• _HOW TO COMPLETE THIS TASK_
Both the line containing "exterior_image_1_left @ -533" and the line containing "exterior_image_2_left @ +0" belong to the span. Output exactly that span from the listing below, and nothing outside it.

• _RECORDS_
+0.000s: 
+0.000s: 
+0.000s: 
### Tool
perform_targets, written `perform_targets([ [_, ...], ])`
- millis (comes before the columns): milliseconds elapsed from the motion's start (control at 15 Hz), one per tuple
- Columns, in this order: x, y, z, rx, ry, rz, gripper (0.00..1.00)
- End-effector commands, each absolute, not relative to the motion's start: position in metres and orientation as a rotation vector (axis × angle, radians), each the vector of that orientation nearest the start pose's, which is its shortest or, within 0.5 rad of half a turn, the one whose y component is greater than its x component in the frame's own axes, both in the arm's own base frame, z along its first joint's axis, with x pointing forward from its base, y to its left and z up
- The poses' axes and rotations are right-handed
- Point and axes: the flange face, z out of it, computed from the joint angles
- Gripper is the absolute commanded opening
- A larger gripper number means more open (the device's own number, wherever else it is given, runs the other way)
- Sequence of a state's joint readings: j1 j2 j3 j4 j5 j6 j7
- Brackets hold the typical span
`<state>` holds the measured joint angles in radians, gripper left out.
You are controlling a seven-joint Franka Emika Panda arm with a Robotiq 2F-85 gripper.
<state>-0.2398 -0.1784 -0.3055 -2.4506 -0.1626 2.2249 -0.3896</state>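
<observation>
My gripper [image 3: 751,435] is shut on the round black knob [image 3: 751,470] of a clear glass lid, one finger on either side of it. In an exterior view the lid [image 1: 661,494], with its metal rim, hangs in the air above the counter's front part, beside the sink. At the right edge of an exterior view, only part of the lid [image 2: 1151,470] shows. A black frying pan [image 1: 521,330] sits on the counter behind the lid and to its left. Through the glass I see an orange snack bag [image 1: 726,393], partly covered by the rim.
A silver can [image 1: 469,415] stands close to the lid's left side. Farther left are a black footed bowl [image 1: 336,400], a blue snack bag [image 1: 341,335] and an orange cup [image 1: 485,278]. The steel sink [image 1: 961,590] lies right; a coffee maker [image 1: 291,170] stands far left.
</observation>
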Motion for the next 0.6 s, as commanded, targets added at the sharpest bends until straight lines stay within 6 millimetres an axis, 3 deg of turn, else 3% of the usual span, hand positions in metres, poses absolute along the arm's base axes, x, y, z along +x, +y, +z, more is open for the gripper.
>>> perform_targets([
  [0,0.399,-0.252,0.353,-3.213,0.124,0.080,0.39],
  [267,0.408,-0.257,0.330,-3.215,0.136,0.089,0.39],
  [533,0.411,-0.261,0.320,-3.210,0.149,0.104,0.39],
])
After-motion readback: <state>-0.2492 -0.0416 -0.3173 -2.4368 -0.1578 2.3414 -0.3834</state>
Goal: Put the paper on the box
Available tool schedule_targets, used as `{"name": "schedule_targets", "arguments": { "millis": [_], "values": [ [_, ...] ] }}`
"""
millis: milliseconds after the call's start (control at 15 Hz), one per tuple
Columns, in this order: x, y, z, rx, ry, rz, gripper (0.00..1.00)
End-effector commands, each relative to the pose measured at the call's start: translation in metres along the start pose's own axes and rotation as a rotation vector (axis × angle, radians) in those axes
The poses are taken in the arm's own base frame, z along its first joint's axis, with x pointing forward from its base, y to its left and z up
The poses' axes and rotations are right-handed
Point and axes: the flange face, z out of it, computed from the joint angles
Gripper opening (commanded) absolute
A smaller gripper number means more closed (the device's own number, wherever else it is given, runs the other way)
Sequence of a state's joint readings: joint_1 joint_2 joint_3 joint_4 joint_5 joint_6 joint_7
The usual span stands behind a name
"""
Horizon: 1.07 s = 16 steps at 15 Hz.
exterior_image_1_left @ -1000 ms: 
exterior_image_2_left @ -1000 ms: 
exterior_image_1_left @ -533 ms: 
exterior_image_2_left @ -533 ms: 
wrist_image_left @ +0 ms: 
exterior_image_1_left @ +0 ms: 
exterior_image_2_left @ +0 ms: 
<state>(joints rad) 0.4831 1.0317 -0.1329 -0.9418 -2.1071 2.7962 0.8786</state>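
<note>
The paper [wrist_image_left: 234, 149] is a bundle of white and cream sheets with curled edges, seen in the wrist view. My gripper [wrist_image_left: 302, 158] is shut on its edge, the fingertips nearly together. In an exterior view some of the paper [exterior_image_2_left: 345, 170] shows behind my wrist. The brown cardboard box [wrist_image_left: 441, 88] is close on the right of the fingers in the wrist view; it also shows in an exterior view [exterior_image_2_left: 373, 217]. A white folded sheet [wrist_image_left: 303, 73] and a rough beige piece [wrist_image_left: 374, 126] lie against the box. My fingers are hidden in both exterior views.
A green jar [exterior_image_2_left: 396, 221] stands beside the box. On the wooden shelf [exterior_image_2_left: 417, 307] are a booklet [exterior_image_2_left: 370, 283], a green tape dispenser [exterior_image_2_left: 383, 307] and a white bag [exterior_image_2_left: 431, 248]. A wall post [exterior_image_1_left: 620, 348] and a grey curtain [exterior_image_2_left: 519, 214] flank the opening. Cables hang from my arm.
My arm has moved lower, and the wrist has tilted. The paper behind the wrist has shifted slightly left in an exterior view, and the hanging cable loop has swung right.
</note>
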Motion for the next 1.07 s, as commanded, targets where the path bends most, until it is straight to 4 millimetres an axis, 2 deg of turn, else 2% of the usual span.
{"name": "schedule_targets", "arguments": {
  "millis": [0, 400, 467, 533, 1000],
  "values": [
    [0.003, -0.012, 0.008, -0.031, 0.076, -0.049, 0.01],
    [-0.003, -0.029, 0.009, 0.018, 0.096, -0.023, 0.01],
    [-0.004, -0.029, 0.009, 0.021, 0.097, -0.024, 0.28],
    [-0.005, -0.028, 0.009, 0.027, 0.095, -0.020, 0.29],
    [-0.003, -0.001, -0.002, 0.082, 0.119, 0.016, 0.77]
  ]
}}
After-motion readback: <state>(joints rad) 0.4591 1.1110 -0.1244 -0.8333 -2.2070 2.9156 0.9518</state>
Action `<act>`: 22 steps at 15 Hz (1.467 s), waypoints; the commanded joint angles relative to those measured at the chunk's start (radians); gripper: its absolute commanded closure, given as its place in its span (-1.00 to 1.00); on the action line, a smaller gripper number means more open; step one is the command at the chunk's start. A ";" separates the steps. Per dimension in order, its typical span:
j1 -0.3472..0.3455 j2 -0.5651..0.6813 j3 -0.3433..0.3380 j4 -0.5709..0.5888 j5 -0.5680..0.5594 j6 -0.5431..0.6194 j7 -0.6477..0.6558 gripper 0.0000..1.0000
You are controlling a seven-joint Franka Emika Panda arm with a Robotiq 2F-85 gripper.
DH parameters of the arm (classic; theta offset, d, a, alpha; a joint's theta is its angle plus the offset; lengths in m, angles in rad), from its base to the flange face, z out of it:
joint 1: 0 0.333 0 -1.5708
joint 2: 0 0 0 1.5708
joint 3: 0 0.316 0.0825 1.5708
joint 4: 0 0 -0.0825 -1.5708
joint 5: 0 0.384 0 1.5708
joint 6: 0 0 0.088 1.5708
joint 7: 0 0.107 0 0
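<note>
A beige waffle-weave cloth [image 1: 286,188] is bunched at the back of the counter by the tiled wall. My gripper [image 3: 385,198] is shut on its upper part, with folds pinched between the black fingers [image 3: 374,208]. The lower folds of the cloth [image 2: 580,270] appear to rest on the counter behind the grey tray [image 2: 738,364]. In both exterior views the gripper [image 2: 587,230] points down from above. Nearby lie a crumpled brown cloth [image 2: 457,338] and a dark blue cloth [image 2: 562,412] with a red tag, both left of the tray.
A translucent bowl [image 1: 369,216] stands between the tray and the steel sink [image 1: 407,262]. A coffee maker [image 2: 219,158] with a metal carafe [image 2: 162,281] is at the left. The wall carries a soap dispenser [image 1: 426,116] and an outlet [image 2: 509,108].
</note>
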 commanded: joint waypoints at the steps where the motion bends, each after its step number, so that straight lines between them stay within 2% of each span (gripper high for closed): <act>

• _RESPONSE TO THIS TASK_
exterior_image_1_left @ -533 ms: 
exterior_image_2_left @ -533 ms: 
wrist_image_left @ +0 ms: 
exterior_image_1_left @ +0 ms: 
exterior_image_2_left @ +0 ms: 

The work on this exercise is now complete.